Разве это настоящее христианство? Нет, настоящее христианство — сильное и здоровое, как Жорж Кадудаль и белогвардейцы. Про них-то уж никто бы не сказал: «Бедненькие». Их никто не жалел, а они имели право жалеть поверженного врага, потому что прежде доказали свою силу. И в бой они шли, как на крест — приносили себя в жертву. А герои Достоевского способны были только нюни распускать, да суесловить, рассуждая о судьбах России. И тогда пришли большевики — люди действия. Своей решительностью они загипнотизировали весь русский народ. Что такое князь Мышкин перед большевиками, этот добрейший человек перед кровавыми извергами? Он же их жалеть будет, на грудь им бросится, окропя её слезами — ведь у них же, у этих извергов, души тоже покалеченные, как же их не пожалеть, этих «рогожиных», да зараз уж и полюбить. Болыпивики, однако, не расчувствовались и без всякой сентиментальности перетопили всех «мышкиных», как слепых котят, а потом уж, не торопясь, разделались с горсткой белых героев, не заражённых достоевщиной.
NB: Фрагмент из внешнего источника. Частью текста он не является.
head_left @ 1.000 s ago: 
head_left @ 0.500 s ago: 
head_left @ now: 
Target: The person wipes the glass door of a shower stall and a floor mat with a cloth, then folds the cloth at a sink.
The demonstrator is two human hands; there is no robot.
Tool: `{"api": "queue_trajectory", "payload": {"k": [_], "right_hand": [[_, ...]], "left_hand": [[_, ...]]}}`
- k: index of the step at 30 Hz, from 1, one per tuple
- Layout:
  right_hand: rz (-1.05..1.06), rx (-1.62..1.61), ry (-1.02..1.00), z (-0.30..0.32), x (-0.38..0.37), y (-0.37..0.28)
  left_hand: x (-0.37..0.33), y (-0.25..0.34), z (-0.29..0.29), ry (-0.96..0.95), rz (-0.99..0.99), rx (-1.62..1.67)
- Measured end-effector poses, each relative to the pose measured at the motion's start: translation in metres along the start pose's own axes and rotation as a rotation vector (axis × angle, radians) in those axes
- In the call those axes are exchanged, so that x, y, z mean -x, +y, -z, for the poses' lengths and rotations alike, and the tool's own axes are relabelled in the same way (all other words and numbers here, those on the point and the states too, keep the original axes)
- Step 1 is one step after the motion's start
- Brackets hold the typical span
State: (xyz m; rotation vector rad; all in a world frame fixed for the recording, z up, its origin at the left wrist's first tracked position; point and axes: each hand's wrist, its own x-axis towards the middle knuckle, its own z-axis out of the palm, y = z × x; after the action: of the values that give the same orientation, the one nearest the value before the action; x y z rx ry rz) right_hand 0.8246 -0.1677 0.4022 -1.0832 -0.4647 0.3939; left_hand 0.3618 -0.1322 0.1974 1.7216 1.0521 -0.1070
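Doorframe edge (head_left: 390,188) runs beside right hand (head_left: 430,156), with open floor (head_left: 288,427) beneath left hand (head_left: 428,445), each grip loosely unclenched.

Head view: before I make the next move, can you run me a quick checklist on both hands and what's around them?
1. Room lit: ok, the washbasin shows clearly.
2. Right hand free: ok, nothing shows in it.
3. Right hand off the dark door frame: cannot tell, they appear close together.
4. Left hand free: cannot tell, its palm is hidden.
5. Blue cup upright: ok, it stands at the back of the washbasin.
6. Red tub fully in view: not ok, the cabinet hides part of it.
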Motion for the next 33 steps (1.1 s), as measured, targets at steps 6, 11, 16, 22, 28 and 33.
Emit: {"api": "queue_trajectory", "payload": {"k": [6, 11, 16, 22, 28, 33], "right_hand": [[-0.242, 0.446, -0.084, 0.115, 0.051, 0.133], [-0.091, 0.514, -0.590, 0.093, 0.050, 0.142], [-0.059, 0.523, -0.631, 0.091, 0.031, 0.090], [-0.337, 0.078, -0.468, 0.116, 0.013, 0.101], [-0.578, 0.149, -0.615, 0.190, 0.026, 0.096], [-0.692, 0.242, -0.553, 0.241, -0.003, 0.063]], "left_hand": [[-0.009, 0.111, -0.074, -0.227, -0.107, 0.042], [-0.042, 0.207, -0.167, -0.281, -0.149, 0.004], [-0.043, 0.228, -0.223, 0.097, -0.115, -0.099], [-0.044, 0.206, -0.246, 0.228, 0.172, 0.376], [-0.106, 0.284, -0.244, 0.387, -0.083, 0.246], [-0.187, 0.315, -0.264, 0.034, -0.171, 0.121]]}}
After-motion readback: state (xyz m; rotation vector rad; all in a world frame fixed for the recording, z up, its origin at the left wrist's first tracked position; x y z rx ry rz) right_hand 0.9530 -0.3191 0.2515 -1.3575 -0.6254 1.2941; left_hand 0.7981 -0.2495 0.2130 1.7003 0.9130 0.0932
Ансельм закипал, а потом опять поддавался обаянию Федора Михайловича. Да любил он его на самом-то деле, потому и прочитал до строчки. И старца Зосиму очень даже чтил. И Алёша Карамазов был ему симпатичен, хотя и мелковат, по его суждению. Но вот кого он никак не мог простить Достоевскому, так это князя Мышкина. Простил бы, наверное, и Мышкина, ведь замечательный же человек — чуткий к ближнему, с удивительным талантом неосуждения, способный любить грешников не потому что не видит, каковы они, а несмотря на то, что видит их насквозь, со всеми чёрными глубинами. Но примирению с Мышкиным препятствовало одно обстоятельство. В черновиках Достоевский, когда ещё не придумал имя своему герою, называл его «князь Христос». И вот это уже было совершенно нестерпимо. Да разве же Христос — больной и жалкий? Спаситель наш бесконечно любвеобилен, но и суров, и твёрд, и совершенно не сентиментален. Он не бросался на грудь иудейским «рогожиным» и «настасьям филипповнам», сопли не распускал, да и не вытирал. Он любил грешников, но не потакал их грехам, и в любви Своей был очень сдержан и немногословен. О Христе говорить трудно, тут все слова получаются какими-то блёклыми, неточными и фальшивыми, но вот это-то и задача для христианского гения — насколько возможно точно выразит в словах невыразимо прекрасный образ Христа. И если князь Мышкин — именно такая попытка, то хорошо же Фёдор Михайлович чувствовал нашего Спасителя, можно поздравить. Христос есть идеал духовного здоровья, а князь Мышкин — воплощённая болезнь. Как же можно было совершенно больного, беспомощного и жалкого человека хоть на секунду уподобить Христу, представить чуть ли не образцовым христианином?